Obama was answering queries on the question-and-answer service and his presence on the platform coincided with a new profile verification system launched by Quora. Obama's verified account guarantees that he and the White House were answering questions from the online community, rather than an impersonator.
"We think the president answering questions about his signature health care law is the ultimate Quora experience," said Alex Wu, Quora's head of product marketing and partnerships.
Obama began by answering two questions that were already on the site and will answer a few more questions during the week, according to Wu.
Obama answered a question addressing the improvements to healthcare.gov. The president said that the government is working on improving response times and and adding more staff to call centers to help people enroll over the phone.
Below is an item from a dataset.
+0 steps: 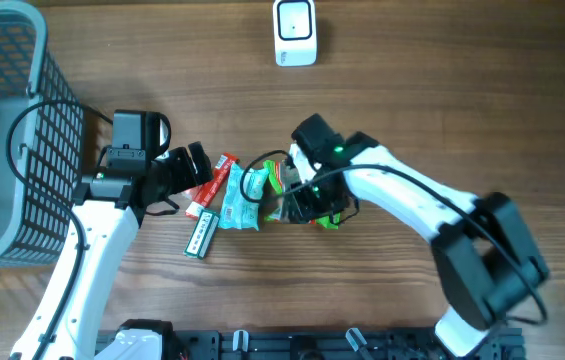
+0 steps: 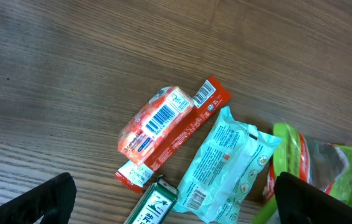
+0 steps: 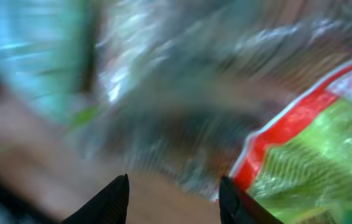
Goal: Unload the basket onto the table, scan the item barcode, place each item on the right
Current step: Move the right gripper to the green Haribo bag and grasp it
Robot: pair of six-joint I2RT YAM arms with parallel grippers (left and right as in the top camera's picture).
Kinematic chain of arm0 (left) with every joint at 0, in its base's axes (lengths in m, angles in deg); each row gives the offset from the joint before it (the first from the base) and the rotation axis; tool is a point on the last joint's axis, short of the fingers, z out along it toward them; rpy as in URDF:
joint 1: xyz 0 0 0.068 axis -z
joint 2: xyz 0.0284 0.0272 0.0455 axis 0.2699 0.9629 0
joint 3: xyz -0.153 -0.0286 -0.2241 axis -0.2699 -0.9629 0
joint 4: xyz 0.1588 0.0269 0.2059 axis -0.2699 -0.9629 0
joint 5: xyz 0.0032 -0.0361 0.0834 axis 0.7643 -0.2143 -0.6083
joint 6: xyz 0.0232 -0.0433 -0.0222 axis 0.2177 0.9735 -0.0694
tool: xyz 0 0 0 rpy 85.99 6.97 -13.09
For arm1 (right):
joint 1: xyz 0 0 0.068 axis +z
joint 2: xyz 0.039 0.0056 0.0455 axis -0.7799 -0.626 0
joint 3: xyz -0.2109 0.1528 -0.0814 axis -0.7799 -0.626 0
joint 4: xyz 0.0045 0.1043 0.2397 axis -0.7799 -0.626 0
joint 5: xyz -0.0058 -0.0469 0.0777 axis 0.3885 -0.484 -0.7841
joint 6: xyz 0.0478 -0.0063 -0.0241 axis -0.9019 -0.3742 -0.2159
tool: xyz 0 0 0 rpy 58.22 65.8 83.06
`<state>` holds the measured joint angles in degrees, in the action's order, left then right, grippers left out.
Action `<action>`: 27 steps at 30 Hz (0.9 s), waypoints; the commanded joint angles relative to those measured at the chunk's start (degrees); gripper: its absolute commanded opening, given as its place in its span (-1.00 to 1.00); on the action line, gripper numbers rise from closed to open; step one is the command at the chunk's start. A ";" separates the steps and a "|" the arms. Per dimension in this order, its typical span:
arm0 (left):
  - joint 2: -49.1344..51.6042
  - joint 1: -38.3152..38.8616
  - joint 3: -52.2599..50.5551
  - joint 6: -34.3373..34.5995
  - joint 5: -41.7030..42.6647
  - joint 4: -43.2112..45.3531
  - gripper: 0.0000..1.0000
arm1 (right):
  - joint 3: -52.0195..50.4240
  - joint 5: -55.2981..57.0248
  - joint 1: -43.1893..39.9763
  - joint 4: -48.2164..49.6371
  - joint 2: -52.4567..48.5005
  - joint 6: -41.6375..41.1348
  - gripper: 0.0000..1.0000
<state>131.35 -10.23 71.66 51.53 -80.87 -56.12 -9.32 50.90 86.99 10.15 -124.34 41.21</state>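
Blur hides whether right hand (image 1: 305, 203) grips the crinkly green plastic packet (image 2: 344, 171) midway along the worktop (image 1: 462, 100); left hand (image 1: 194, 170) hovers, fingers (image 2: 45, 199) wide apart.

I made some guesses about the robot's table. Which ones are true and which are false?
1. The white scanner sits apart from the pile of packets. True.
2. The grey basket stands beside the right arm. False: it stands beside the left arm.
3. The left end effector is open. True.
4. The left end effector holds the teal packet. False: the teal packet lies on the table between the red box and the green bag.
5. The right end effector is right at the green bag. True.
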 commanded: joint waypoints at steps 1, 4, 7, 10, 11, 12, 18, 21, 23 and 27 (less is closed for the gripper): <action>-0.09 -0.24 0.63 0.76 -0.76 0.22 1.00 | -0.24 15.76 0.02 0.57 -6.25 -3.54 -0.07; -0.09 -0.24 0.63 0.74 -0.79 0.22 1.00 | 0.55 24.72 -0.96 -3.72 -6.03 -4.90 -0.07; -0.09 -0.24 0.63 0.76 -0.79 0.24 1.00 | 3.19 25.81 -2.36 -4.59 -4.46 -4.33 0.12; -0.09 -0.20 0.63 0.76 -0.76 0.24 1.00 | 11.72 12.92 -3.58 -8.41 -3.10 2.93 0.15; -0.09 -0.17 0.63 0.76 -0.76 0.24 1.00 | 14.64 12.22 -3.56 -10.45 -2.21 2.89 0.15; -0.09 -0.17 0.63 0.76 -0.76 0.22 1.00 | 16.83 12.20 -3.50 -12.39 -1.31 2.73 0.13; -0.09 -0.13 0.63 0.76 -0.76 0.24 1.00 | 15.61 11.85 -3.48 -11.54 0.09 2.14 -0.75; -0.07 -0.13 0.63 0.76 -0.76 0.24 1.00 | 8.76 12.72 -3.48 -2.71 -0.11 2.10 -0.79; -0.07 -0.13 0.63 0.76 -0.76 0.24 1.00 | 3.08 12.92 -3.48 2.97 -0.11 2.05 -0.79; -0.02 -0.13 0.63 0.76 -0.76 0.24 1.00 | -8.17 12.11 -3.48 11.82 -0.11 -0.85 -0.76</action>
<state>131.35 -10.23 71.66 51.55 -80.87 -56.10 -12.66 63.25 83.39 21.56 -124.08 42.09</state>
"Now, it's no secret to anyone that we had some issues with the website at launch. But that was months ago," Obama wrote.
The White House has confirmed that it was the president himself answering the questions and not a staffer.
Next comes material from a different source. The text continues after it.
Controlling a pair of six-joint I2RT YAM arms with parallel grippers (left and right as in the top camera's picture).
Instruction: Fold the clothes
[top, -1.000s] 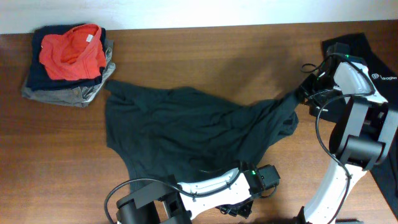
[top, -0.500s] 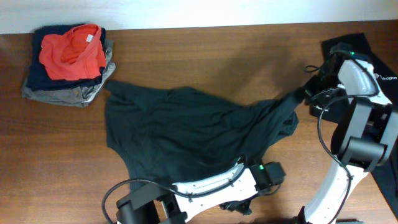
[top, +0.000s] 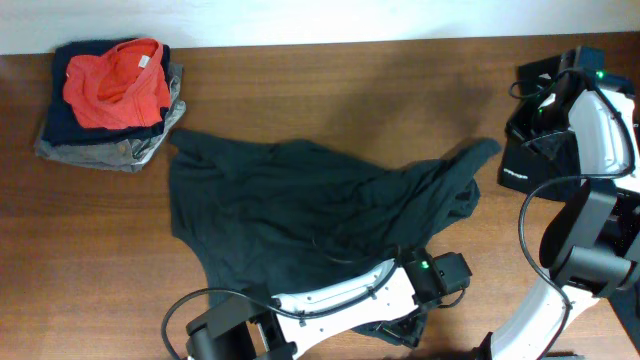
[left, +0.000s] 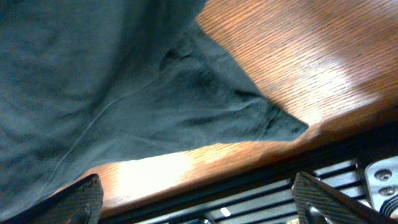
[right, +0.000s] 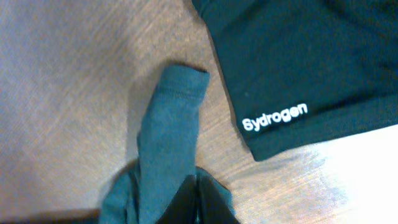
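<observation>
Across the middle of the tabletop a black shirt lies crumpled and unfolded. One sleeve reaches toward the right side. At the upper left of the overhead view a pile of folded clothes sits, with a red piece on top. At the right edge a second shirt lies, also black; in the right wrist view it shows a small white print near its hem.

The left gripper is at the bottom of the overhead view, near the front edge of the tabletop. Its jaws stand wide apart and nothing is between them; a corner of the shirt hem lies just before it.

The right gripper hangs above the sleeve and the second shirt. Its jaws look together, with no cloth in them.
</observation>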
"As we continue our efforts to enroll as many Americans as possible for quality, affordable health insurance ahead of the March 31st deadline, the President's goal is to meet people -- especially young adults -- where they are."
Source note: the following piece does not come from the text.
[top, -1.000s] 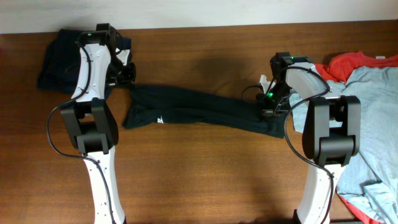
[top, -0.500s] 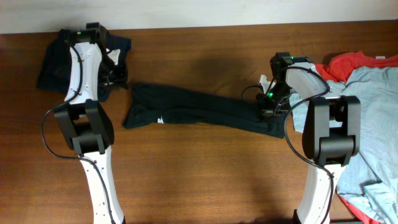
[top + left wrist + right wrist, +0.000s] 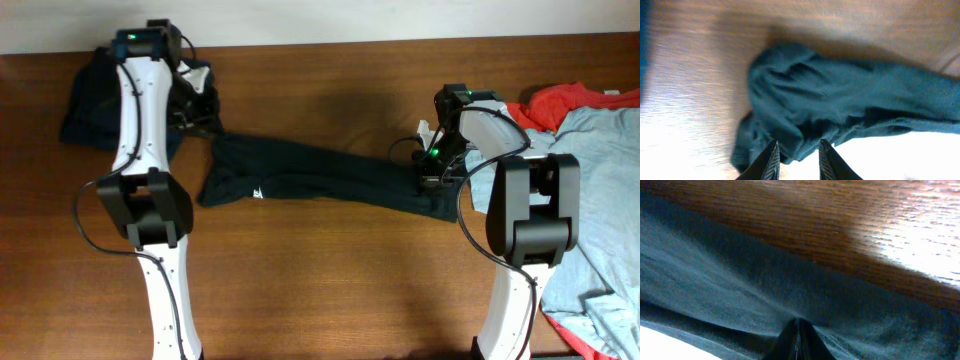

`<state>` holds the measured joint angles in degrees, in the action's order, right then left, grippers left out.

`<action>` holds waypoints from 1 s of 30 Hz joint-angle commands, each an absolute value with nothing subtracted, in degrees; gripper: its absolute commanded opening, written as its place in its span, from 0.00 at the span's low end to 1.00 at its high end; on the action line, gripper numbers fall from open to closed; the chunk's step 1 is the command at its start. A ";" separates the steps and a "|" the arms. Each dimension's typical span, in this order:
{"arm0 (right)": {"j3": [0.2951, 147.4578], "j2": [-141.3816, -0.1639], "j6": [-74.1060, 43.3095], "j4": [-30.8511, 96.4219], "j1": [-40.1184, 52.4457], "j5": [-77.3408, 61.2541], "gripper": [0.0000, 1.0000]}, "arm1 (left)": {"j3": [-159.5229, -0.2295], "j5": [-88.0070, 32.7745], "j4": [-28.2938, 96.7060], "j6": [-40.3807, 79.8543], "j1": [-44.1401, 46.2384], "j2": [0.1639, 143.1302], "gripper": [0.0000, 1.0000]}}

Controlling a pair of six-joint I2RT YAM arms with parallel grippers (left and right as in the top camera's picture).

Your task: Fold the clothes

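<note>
A black T-shirt (image 3: 320,178) lies pulled out long across the table, its small white label (image 3: 257,193) near the left end. My left gripper (image 3: 203,112) hovers just beyond that bunched left end (image 3: 790,95). In the left wrist view this gripper (image 3: 797,152) is open, with a gap between its fingers and no cloth in it. My right gripper (image 3: 432,176) is shut on the shirt's right end. The right wrist view shows its closed tips (image 3: 797,329) pinching the dark cloth (image 3: 730,280), which radiates in creases from them.
A dark navy shirt (image 3: 85,100) lies crumpled at the back left, partly under my left arm. A heap of light blue-grey cloth (image 3: 600,200) and red-orange cloth (image 3: 560,100) fills the right edge. Bare wood (image 3: 330,290) runs along the front.
My left gripper has opened and let go of the shirt's left end, and the arm has swung toward the back of the table. The right gripper and the shirt stay put.
</note>
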<state>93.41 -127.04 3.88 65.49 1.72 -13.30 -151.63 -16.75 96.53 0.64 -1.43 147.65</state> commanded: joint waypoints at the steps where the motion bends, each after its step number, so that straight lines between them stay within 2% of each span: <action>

Wu said that the company will start verifying the profiles of other public figures and prominent members Monday. Quora aims to create an online community and build a collection of questions and answers that are created, edited and moderated by users.
Mark Cuban, Ashton Kutcher, Reed Hastings, Craig Newmark, Jeremy Lin, Sheryl Sandberg, Alfonso Cuaron, Jason Bateman, Cory Booker and Michael Buble are among other prominent members expected to get verified profiles.